For new component-based work, target wasm32-wasip2. Keep wasm32-wasip1 in mind when you need preview1 compatibility with existing runtimes or toolchains.

WASIp3 is still in development and is focused primarily on adding native async concepts to the Component Model. The additions being explored include:

  • stream<T>: an asynchronous stream of values, similar to Rust’s Stream ecosystem or Swift’s AsyncSequence
  • future<T>: a single asynchronous value, similar to a Rust Future or a Swift async return value

These primitives will allow components to express asynchronous operations in their WIT interfaces without blocking the host runtime. For example, an HTTP handler could stream response bodies incrementally rather than buffering the entire response in memory.

Rust now has an upstream wasm32-wasip3 target, but the current platform-support docs still describe it as Tier 3, note that WASIp3 itself is not yet approved, and say that extra patching is currently required before the target builds. Treat it as an experiment rather than a production target. Beyond WASI 0.3, the project aims for a WASI 1.0 release that stabilizes the core set of interfaces for long-term compatibility.

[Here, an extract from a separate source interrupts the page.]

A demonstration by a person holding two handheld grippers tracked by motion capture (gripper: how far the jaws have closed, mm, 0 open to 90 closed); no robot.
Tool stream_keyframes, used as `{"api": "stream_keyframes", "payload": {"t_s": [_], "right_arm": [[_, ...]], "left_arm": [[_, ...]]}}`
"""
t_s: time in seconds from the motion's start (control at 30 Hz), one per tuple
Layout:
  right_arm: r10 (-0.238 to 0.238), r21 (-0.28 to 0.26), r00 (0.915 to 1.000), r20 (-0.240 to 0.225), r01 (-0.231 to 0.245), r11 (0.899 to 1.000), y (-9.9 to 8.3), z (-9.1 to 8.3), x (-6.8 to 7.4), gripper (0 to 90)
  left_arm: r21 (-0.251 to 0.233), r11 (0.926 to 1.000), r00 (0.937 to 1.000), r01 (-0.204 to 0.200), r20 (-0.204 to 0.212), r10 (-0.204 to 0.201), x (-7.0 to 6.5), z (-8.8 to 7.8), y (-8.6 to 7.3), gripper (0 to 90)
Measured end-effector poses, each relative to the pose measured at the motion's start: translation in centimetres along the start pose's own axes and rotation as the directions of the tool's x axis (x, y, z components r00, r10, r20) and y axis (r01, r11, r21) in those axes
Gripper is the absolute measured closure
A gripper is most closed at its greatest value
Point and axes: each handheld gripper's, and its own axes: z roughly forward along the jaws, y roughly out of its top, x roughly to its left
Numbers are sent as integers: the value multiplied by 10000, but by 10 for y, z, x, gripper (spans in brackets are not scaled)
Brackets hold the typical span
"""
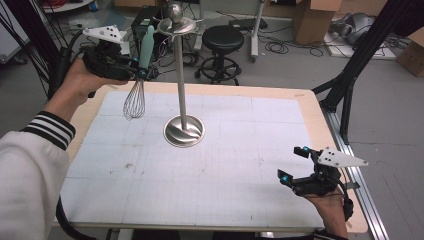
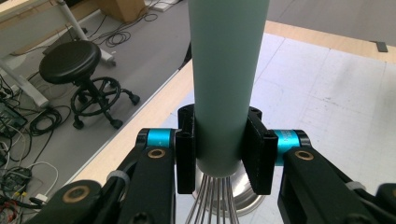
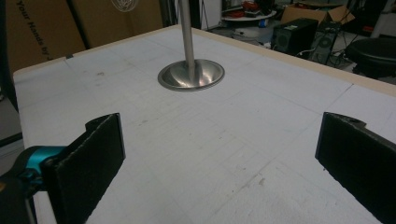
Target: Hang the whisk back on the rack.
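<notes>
Nearest the high camera, a white sleeve with striped black-and-white cuff [image 1: 50, 129] is seen at lower left, belonging to the arm that bears the left gripper [image 1: 141, 74].

Item 1: whisk [image 1: 141, 70]. Pale green handle, wire head pointing down. It is held upright in the air above the far left part of the table, just left of the stand's pole and apart from it. In the left gripper view the handle [image 2: 227, 79] is clamped between the two black pads, which are pressed against its lower end, just above the wires.

Item 2: steel stand [image 1: 182, 75]. A round base [image 3: 191, 74] is set on the gridded white mat [image 1: 200, 170]; a thin pole rises to a disc topped by a ball.

Item 3: right gripper [image 1: 295, 165]. It is held low over the near right corner of the table, jaws spread wide, nothing between them.

Item 4: black stool [image 1: 223, 40], recorded on the floor beyond the table.
</notes>
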Motion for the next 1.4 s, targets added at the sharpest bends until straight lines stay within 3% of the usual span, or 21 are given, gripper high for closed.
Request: {"api": "stream_keyframes", "payload": {"t_s": [0.47, 0.9, 1.23, 1.33, 1.37, 1.4], "right_arm": [[90, 7, 10000, -11, -90, 10000, -2, 0, -1, 5], [86, -7, 10000, -3, -86, 10000, -2, -1, -2, 4], [95, 6, 9999, -34, -95, 10000, -3, 0, -3, 5], [89, 34, 10000, -42, -89, 10000, -3, 1, -3, 5], [140, 78, 9999, -47, -140, 9999, -4, 2, -4, 5], [140, 78, 9999, -47, -140, 9999, -4, 2, -4, 5]], "left_arm": [[89, 10000, 10000, 45, 32, -45, 1, 12, 4, 692], [56, 9993, 9993, 358, -98, -358, 0, 19, 5, 680], [-113, 9980, 9977, 629, -261, -632, 1, 7, 0, 449], [-250, 9977, 9977, 633, -239, -639, 0, 1, -1, 409], [-613, 9962, 9978, 617, -187, -630, -1, -4, -2, 406], [-613, 9962, 9978, 617, -187, -630, -1, -4, -2, 402]]}}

  • WASI is not POSIX: although WASI 0.1 was inspired by POSIX, WASI 0.2 uses its own interface definitions. Not all POSIX functions have WASI equivalents, and the semantics may differ.
  • Support depends on both the target and the runtime: wasm32-wasip2 supports std, but functionality only works when the runtime implements and grants the relevant WASI interfaces. Check the Rust WASI tier documentation for current status.
  • Capabilities must be granted: forgetting to pass --dir or a runtime-specific permission flag such as Wasmtime’s -S http is a common source of “permission denied” errors when running WASI components. This is by design, not a bug.
  • wasm32-wasip2 produces components: the output is a Wasm component (with a component-model wrapper), not a raw core module. Some tools expect core modules – make sure your toolchain understands components.
  • wasm32-wasi is legacy: if you see tutorials targeting wasm32-wasi, they are using WASI 0.1. The concepts still apply, but the interfaces and tooling have evolved.
  • Binary size: WASI components include interface metadata and may be larger than equivalent core modules. Tools like wasm-opt and wasm-tools strip can help reduce size.